Exercise aim: Your answer must be the lines from the top of the listing below through the line that holds "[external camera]", retyped exactly, with no pictures.

Given material:

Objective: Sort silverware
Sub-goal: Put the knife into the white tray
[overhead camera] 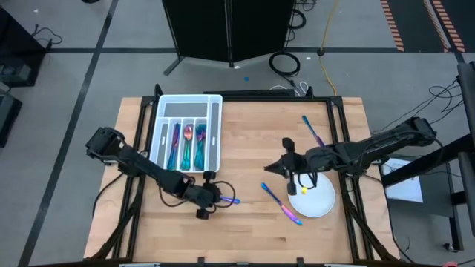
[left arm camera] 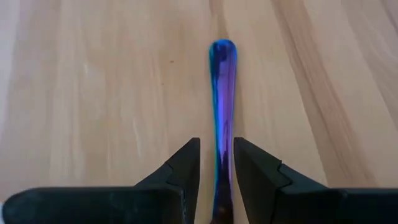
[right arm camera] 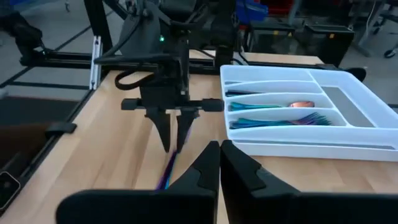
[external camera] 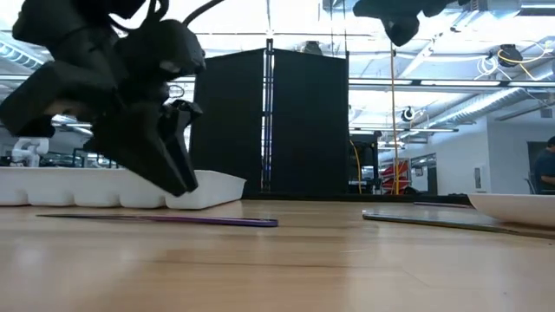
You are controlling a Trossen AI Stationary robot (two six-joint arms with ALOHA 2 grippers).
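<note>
A slim purple-blue piece of silverware (left arm camera: 222,81) lies flat on the wooden table (overhead camera: 252,133), just right of my left gripper (overhead camera: 219,197). My left gripper (left arm camera: 216,165) is narrowly open, pointing down, one finger on each side of the handle. In the low view its fingertips (external camera: 184,186) hang just above the piece (external camera: 173,220). My right gripper (right arm camera: 220,158) is shut and empty, raised over the table left of the round white plate (overhead camera: 323,204). More silverware lies sorted in the white divided tray (overhead camera: 215,130).
Three more rainbow pieces lie loose on the table: two near the plate (overhead camera: 271,191) (overhead camera: 291,216) and one toward the far right (overhead camera: 312,129). A small yellow thing (overhead camera: 304,190) sits on the plate. The tray stands at the table's far left.
</note>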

Expected answer:
Objective: Sort silverware
Sub-goal: Put the knife into the white tray
[overhead camera] 
[left arm camera] 
[right arm camera] 
[external camera] 

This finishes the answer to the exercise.